Write out each record a second time, exactly.

((

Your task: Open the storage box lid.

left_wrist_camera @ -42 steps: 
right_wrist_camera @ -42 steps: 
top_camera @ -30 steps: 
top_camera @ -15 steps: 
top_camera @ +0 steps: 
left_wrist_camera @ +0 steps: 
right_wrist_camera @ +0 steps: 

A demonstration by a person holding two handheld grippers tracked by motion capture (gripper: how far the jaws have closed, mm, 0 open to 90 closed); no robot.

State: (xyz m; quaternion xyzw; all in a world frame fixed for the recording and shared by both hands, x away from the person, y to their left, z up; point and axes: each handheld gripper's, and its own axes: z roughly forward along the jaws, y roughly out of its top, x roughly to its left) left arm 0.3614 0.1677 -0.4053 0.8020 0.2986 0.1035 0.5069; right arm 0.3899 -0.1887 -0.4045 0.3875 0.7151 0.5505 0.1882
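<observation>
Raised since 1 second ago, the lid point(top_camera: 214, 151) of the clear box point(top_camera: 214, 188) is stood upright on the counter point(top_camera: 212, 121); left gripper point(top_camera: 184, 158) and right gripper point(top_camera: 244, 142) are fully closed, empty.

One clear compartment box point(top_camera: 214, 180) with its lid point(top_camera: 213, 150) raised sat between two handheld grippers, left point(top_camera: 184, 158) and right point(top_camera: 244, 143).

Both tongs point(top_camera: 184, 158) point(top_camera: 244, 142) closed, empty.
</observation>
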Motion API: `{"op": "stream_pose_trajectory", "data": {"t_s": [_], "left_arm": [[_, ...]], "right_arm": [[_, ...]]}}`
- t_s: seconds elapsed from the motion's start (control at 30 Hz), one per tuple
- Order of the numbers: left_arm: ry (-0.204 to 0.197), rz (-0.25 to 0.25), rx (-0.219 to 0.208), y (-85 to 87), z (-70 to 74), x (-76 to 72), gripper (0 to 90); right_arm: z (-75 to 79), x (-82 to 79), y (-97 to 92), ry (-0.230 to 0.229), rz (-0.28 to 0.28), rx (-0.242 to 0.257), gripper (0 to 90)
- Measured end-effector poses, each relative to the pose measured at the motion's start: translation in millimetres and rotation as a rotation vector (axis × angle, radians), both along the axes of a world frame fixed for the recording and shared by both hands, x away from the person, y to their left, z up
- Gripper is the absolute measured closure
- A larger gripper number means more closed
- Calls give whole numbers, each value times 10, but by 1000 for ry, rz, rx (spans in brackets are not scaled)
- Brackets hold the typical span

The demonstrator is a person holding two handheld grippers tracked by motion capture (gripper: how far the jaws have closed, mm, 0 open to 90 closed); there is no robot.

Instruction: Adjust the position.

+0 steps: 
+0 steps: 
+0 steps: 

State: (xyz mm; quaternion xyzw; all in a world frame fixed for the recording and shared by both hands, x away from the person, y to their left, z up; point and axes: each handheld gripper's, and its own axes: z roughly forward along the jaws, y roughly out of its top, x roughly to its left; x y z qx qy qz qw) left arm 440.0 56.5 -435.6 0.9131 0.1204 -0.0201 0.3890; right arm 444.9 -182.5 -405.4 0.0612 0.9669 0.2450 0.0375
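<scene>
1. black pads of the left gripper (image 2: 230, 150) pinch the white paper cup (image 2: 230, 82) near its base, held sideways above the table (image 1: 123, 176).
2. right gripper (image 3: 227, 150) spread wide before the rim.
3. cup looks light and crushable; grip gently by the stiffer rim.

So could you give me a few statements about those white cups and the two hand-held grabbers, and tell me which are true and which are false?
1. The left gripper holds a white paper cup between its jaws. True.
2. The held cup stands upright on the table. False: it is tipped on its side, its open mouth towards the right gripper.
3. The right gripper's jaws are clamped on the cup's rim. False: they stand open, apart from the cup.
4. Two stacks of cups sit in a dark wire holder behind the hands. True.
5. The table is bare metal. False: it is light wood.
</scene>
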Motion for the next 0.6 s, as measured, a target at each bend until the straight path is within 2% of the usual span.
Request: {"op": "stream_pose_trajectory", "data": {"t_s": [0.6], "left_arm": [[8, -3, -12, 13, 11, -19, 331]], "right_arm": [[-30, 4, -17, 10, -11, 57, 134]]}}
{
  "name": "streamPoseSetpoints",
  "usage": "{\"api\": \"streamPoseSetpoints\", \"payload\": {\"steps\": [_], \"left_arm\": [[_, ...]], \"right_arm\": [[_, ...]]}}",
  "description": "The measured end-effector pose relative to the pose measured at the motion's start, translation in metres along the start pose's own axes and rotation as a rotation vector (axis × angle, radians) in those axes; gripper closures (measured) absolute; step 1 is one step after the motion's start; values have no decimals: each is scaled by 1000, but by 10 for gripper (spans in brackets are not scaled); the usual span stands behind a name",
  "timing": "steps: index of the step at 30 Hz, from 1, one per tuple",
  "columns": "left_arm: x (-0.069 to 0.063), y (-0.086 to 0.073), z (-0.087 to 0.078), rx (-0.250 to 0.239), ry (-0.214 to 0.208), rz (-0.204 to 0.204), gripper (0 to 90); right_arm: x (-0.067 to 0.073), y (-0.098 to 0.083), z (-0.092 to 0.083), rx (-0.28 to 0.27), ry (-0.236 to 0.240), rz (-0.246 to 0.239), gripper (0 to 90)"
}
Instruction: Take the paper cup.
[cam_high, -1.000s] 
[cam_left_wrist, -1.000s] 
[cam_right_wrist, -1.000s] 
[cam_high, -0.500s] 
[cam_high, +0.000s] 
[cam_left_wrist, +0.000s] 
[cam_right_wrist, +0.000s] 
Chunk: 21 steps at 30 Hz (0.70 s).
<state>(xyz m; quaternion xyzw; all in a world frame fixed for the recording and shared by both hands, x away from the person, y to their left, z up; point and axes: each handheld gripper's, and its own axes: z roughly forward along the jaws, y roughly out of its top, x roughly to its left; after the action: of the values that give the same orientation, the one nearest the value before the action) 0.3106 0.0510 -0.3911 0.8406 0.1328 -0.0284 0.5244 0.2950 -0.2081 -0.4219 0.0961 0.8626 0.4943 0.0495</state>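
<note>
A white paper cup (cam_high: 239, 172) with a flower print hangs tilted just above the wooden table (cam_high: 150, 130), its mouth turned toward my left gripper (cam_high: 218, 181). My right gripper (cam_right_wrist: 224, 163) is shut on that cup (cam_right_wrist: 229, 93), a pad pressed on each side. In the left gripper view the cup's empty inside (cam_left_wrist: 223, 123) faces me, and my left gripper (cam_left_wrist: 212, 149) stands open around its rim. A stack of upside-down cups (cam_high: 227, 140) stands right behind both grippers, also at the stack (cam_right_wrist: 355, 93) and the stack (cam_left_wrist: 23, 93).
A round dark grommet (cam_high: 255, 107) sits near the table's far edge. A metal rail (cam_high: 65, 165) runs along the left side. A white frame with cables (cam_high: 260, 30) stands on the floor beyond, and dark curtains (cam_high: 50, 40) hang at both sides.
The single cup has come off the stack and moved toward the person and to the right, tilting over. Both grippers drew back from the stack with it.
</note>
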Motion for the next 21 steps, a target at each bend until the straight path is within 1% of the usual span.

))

:: FINAL ANSWER ::
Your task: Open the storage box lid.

left_wrist_camera @ -42 steps: 
right_wrist_camera @ -42 steps: 
top_camera @ -30 steps: 
top_camera @ -15 steps: 
top_camera @ +0 steps: 
left_wrist_camera @ +0 steps: 
right_wrist_camera @ +0 steps: 

A demonstration by a person holding two handheld grippers tracked by motion capture (gripper: how far the jaws have closed, mm, 0 open to 90 closed); no robot.

State: (xyz m; quaternion xyzw; all in a world frame fixed for the recording and shared by both hands, x away from the person, y to their left, z up; point and axes: each handheld gripper's, and its own axes: z roughly forward along the jaws, y roughly out of its top, x roughly to its left) left arm 0.3614 0.1677 -0.4053 0.8020 0.2986 0.1035 0.5069; right arm 0.3899 -0.1887 -0.4045 0.3875 0.7151 0.5505 0.1882
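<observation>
Raised since 1 second ago, the lid point(top_camera: 214, 151) of the clear box point(top_camera: 214, 188) is stood upright on the counter point(top_camera: 212, 121); left gripper point(top_camera: 184, 158) and right gripper point(top_camera: 244, 142) are fully closed, empty.

One clear compartment box point(top_camera: 214, 180) with its lid point(top_camera: 213, 150) raised sat between two handheld grippers, left point(top_camera: 184, 158) and right point(top_camera: 244, 143).

Both tongs point(top_camera: 184, 158) point(top_camera: 244, 142) closed, empty.
</observation>
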Motion API: `{"op": "stream_pose_trajectory", "data": {"t_s": [_], "left_arm": [[_, ...]], "right_arm": [[_, ...]]}}`
- t_s: seconds elapsed from the motion's start (control at 30 Hz), one per tuple
- Order of the numbers: left_arm: ry (-0.204 to 0.197), rz (-0.25 to 0.25), rx (-0.219 to 0.208), y (-85 to 87), z (-70 to 74), x (-76 to 72), gripper (0 to 90); right_arm: z (-75 to 79), x (-82 to 79), y (-97 to 92), ry (-0.230 to 0.229), rz (-0.28 to 0.28), rx (-0.242 to 0.257), gripper (0 to 90)
- Measured end-effector poses, each relative to the pose measured at the motion's start: translation in millimetres and rotation as a rotation vector (axis × angle, radians), both along the axes of a world frame fixed for the recording and shared by both hands, x away from the person, y to their left, z up
- Gripper is the absolute measured closure
- A larger gripper number means more closed
- Calls give whole numbers, each value times 10, but by 1000 for ry, rz, rx (spans in brackets are not scaled)
- Brackets hold the typical span

The demonstrator is a person holding two handheld grippers tracked by motion capture (gripper: how far the jaws have closed, mm, 0 open to 90 closed); there is no robot.

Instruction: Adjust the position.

+0 steps: 
+0 steps: 
+0 steps: 

State: (xyz mm; quaternion xyzw; all in a world frame fixed for the recording and shared by both hands, x away from the person, y to their left, z up; point and axes: each handheld gripper's, and its own axes: z roughly forward along the jaws, y roughly out of its top, x roughly to its left; x y z qx qy qz qw) left arm 440.0 56.5 -435.6 0.9131 0.1204 -0.0201 0.3890; right arm 444.9 -182.5 -405.4 0.0612 0.9669 0.2450 0.0375
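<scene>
1. black pads of the left gripper (image 2: 230, 150) pinch the white paper cup (image 2: 230, 82) near its base, held sideways above the table (image 1: 123, 176).
2. right gripper (image 3: 227, 150) spread wide before the rim.
3. cup looks light and crushable; grip gently by the stiffer rim.

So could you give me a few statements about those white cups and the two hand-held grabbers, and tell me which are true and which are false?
1. The left gripper holds a white paper cup between its jaws. True.
2. The held cup stands upright on the table. False: it is tipped on its side, its open mouth towards the right gripper.
3. The right gripper's jaws are clamped on the cup's rim. False: they stand open, apart from the cup.
4. Two stacks of cups sit in a dark wire holder behind the hands. True.
5. The table is bare metal. False: it is light wood.
</scene>
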Motion for the next 0.6 s, as measured, a target at each bend until the straight path is within 2% of the usual span.
Request: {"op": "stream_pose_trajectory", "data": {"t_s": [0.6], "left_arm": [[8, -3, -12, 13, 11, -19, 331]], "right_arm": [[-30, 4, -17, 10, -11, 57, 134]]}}
{
  "name": "streamPoseSetpoints",
  "usage": "{\"api\": \"streamPoseSetpoints\", \"payload\": {\"steps\": [_], \"left_arm\": [[_, ...]], \"right_arm\": [[_, ...]]}}",
  "description": "The measured end-effector pose relative to the pose measured at the motion's start, translation in metres along the start pose's own axes and rotation as a rotation vector (axis × angle, radians) in those axes; gripper closures (measured) absolute; step 1 is one step after the motion's start; values have no decimals: each is scaled by 1000, but by 10 for gripper (spans in brackets are not scaled); the usual span stands behind a name",
  "timing": "steps: index of the step at 30 Hz, from 1, one per tuple",
  "columns": "left_arm: x (-0.069 to 0.063), y (-0.086 to 0.073), z (-0.087 to 0.078), rx (-0.250 to 0.239), ry (-0.214 to 0.208), rz (-0.204 to 0.204), gripper (0 to 90); right_arm: x (-0.067 to 0.073), y (-0.098 to 0.083), z (-0.092 to 0.083), rx (-0.28 to 0.27), ry (-0.236 to 0.240), rz (-0.246 to 0.239), gripper (0 to 90)"
}
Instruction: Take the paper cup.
[cam_high, -1.000s] 
[cam_left_wrist, -1.000s] 
[cam_right_wrist, -1.000s] 
[cam_high, -0.500s] 
[cam_high, +0.000s] 
[cam_left_wrist, +0.000s] 
[cam_right_wrist, +0.000s] 
Chunk: 21 steps at 30 Hz (0.70 s).
<state>(xyz m; quaternion xyzw; all in a world frame fixed for the recording and shared by both hands, x away from the person, y to their left, z up; point and axes: each handheld gripper's, and its own axes: z roughly forward along the jaws, y roughly out of its top, x roughly to its left; after the action: of the values that give the same orientation, the one nearest the value before the action) 0.3106 0.0510 -0.3911 0.8406 0.1328 -0.0284 0.5244 0.2950 -0.2081 -0.4219 0.0961 0.8626 0.4943 0.0495</state>
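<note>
A white paper cup (cam_high: 239, 172) with a flower print hangs tilted just above the wooden table (cam_high: 150, 130), its mouth turned toward my left gripper (cam_high: 218, 181). My right gripper (cam_right_wrist: 224, 163) is shut on that cup (cam_right_wrist: 229, 93), a pad pressed on each side. In the left gripper view the cup's empty inside (cam_left_wrist: 223, 123) faces me, and my left gripper (cam_left_wrist: 212, 149) stands open around its rim. A stack of upside-down cups (cam_high: 227, 140) stands right behind both grippers, also at the stack (cam_right_wrist: 355, 93) and the stack (cam_left_wrist: 23, 93).
A round dark grommet (cam_high: 255, 107) sits near the table's far edge. A metal rail (cam_high: 65, 165) runs along the left side. A white frame with cables (cam_high: 260, 30) stands on the floor beyond, and dark curtains (cam_high: 50, 40) hang at both sides.
The single cup has come off the stack and moved toward the person and to the right, tilting over. Both grippers drew back from the stack with it.
</note>
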Motion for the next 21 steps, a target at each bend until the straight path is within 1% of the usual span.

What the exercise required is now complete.